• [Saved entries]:
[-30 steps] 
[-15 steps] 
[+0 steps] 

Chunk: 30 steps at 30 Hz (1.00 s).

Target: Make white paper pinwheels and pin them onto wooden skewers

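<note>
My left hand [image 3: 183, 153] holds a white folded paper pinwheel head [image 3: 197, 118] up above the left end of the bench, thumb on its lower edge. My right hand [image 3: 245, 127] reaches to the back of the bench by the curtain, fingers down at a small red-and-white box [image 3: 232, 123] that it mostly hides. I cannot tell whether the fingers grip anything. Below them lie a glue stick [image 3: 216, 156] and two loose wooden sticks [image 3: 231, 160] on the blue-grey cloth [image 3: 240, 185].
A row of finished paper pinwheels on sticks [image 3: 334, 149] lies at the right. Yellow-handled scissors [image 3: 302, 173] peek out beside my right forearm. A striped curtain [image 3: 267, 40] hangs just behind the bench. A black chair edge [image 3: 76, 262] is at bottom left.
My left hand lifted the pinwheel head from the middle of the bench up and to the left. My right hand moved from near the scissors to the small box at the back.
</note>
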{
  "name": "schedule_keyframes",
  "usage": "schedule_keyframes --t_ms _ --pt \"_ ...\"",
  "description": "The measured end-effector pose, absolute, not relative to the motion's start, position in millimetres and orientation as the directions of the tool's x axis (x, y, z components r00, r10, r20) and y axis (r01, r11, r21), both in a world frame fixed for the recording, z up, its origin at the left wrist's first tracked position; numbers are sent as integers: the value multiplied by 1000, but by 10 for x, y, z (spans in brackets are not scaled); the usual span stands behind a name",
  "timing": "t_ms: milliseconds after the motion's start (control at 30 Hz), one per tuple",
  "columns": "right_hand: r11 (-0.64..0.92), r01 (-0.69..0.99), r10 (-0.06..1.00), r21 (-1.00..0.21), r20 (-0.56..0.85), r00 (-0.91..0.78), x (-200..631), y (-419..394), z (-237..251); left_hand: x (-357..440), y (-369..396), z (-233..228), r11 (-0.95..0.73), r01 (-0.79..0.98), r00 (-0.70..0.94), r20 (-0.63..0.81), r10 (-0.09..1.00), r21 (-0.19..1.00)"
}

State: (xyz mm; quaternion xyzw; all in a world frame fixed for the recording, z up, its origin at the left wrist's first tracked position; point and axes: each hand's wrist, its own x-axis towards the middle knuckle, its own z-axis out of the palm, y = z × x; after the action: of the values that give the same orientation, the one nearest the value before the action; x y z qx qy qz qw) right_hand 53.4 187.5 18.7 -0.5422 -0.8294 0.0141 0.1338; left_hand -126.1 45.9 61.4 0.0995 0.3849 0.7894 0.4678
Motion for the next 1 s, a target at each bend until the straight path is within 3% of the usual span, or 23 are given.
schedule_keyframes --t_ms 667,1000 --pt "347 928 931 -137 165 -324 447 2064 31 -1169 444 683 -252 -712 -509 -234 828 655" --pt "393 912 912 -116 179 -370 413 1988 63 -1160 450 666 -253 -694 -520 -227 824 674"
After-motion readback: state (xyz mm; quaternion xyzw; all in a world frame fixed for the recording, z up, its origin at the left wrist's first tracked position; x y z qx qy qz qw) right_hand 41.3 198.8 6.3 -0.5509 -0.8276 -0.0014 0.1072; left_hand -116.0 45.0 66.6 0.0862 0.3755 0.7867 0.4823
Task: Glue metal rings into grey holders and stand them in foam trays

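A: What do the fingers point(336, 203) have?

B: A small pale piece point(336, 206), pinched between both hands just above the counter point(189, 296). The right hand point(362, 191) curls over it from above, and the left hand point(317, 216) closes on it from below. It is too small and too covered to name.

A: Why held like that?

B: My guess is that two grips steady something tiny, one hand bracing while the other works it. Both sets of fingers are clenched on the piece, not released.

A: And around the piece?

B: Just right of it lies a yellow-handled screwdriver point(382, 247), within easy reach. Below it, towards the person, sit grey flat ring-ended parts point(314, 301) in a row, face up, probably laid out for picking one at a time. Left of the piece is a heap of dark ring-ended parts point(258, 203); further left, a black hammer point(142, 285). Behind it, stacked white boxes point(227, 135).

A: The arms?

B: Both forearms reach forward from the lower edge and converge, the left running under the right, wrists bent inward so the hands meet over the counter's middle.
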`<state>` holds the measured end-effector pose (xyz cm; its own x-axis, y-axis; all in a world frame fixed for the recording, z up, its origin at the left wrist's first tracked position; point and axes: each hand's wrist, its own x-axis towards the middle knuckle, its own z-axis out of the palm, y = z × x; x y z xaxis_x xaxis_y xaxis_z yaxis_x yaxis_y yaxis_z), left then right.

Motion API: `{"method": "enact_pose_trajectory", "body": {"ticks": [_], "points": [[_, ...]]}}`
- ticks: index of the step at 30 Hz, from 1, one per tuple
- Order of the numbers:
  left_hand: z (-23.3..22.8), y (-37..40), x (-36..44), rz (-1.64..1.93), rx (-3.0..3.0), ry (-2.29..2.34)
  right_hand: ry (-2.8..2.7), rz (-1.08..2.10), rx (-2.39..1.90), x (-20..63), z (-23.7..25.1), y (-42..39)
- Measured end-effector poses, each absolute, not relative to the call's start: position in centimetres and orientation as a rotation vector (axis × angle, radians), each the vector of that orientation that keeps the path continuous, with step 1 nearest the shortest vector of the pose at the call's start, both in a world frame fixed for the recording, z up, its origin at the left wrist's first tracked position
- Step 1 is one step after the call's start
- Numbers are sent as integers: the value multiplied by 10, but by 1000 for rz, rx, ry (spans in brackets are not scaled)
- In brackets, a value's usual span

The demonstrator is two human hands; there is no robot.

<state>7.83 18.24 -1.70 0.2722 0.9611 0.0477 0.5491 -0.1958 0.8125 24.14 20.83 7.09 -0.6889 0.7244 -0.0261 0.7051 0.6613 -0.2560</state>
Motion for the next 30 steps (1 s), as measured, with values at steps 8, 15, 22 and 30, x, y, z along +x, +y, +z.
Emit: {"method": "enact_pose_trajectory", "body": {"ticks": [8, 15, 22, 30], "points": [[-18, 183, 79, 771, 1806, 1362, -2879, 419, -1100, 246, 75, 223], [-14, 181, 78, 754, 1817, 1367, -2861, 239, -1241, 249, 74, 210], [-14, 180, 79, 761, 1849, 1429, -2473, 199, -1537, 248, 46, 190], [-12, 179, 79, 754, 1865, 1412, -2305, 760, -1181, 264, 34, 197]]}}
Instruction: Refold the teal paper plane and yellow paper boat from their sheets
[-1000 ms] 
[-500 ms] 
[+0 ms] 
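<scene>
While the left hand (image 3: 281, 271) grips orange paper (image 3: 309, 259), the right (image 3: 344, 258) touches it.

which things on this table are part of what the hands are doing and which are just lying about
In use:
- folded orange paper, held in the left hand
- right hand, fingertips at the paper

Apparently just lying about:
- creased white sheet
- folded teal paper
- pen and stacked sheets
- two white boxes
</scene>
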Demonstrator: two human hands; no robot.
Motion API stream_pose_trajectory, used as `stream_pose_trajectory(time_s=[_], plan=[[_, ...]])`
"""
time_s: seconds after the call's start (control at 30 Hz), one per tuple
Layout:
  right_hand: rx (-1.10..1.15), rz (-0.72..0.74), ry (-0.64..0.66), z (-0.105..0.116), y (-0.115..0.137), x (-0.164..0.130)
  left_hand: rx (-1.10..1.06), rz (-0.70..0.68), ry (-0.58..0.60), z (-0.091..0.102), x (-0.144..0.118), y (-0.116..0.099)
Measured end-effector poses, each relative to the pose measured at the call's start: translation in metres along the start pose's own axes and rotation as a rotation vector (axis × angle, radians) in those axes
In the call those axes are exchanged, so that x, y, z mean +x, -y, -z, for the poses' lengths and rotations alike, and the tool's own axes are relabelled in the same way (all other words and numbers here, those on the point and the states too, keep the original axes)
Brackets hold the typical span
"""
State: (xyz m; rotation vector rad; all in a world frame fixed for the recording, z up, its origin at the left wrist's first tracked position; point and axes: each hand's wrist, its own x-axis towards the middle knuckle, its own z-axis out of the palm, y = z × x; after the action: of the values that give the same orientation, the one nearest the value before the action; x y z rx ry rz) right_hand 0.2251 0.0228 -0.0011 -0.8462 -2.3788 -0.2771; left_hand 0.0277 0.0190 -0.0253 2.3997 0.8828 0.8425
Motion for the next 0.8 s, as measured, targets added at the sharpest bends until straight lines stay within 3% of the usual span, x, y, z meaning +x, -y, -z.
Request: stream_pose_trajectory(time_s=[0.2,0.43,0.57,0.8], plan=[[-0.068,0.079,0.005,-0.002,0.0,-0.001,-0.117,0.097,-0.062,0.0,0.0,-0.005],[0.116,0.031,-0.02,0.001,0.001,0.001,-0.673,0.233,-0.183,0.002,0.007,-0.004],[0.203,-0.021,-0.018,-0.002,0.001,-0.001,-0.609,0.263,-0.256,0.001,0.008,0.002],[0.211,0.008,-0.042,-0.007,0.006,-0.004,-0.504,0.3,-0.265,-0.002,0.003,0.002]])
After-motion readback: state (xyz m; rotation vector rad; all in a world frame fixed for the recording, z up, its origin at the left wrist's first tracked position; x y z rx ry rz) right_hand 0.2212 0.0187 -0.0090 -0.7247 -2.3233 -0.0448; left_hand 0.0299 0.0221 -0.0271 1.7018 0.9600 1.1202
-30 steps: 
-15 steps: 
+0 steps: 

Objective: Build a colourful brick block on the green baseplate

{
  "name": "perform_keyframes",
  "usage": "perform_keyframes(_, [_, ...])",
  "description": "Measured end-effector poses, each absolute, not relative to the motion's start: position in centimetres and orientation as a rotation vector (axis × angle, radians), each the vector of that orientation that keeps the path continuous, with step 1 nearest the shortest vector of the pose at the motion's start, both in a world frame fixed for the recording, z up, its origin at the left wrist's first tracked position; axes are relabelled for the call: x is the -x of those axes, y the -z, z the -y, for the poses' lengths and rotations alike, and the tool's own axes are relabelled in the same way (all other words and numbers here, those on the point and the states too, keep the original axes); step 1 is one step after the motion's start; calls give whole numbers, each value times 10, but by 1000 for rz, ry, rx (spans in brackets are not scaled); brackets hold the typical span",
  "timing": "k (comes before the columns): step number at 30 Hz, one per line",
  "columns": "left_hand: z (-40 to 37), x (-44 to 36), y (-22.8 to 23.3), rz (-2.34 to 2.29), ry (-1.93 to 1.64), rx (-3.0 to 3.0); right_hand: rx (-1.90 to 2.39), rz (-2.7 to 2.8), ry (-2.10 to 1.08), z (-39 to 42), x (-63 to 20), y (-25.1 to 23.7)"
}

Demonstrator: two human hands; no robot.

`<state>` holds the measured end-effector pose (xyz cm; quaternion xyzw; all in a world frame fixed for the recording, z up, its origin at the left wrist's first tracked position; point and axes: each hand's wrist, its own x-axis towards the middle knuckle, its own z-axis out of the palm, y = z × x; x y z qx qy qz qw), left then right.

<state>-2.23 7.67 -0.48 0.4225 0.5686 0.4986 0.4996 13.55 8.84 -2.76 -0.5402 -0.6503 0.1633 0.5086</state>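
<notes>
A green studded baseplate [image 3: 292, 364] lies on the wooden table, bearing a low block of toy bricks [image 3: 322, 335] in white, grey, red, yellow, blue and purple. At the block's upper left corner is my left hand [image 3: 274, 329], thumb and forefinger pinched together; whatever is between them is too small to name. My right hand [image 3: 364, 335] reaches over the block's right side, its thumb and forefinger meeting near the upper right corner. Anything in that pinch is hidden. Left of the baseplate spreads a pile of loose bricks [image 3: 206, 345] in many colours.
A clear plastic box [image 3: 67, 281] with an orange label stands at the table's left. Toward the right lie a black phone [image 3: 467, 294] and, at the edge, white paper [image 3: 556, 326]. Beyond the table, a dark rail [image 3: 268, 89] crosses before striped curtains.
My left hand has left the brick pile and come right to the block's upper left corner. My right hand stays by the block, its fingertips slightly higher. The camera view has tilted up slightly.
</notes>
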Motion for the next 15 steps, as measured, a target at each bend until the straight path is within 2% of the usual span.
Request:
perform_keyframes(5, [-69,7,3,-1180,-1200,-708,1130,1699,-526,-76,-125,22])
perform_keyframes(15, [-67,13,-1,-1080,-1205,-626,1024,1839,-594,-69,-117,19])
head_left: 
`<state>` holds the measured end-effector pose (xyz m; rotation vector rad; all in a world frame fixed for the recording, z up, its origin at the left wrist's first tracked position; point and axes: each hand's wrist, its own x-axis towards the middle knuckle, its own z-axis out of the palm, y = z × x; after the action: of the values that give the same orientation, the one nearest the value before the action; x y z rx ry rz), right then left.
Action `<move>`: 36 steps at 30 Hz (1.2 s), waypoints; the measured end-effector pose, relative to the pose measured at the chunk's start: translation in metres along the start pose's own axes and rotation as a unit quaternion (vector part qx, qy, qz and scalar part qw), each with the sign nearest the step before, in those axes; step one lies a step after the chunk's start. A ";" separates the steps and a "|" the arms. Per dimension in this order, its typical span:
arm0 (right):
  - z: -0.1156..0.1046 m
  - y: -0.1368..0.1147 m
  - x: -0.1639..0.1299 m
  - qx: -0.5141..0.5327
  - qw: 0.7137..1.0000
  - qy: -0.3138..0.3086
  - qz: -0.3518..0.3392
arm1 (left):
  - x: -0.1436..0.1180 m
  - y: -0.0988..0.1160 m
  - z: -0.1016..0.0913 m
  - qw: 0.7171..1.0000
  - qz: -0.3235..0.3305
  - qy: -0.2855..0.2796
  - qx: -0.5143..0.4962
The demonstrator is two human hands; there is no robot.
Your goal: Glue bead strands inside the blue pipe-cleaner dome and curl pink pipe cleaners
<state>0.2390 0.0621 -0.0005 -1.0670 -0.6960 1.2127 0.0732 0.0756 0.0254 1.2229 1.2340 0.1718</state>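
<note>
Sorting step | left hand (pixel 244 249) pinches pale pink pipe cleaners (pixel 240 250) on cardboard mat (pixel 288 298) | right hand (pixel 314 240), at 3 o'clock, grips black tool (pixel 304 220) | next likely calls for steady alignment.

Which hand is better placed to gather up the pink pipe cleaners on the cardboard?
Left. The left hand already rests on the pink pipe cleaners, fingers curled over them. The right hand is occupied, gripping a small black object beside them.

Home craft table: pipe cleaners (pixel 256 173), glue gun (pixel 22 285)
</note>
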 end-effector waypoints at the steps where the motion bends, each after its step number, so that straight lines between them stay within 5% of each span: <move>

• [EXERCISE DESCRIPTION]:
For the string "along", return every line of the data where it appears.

• [OUTPUT OF THE TASK]:
Motion for the next 30 steps (1 s), as measured, with values at steps 8, 15, 22 and 30, x, y, z along +x, +y, +z.
Measured end-effector poses, each relative to the pose measured at the call's start: translation in metres along the start pose's own axes and rotation as a rotation vector (axis × angle, radians) in those axes
Action `<move>`: 36 steps at 30 Hz (1.2 s), waypoints; the measured end-effector pose, relative to the pose measured at the chunk's start: translation in metres along the start pose's own axes and rotation as a unit quaternion (vector part qx, qy, qz and scalar part qw), each with the sign nearest the step before, in those axes; step one lies a step after the chunk's start. A ";" separates the steps and a "|" the arms. Per dimension in this order, its typical span:

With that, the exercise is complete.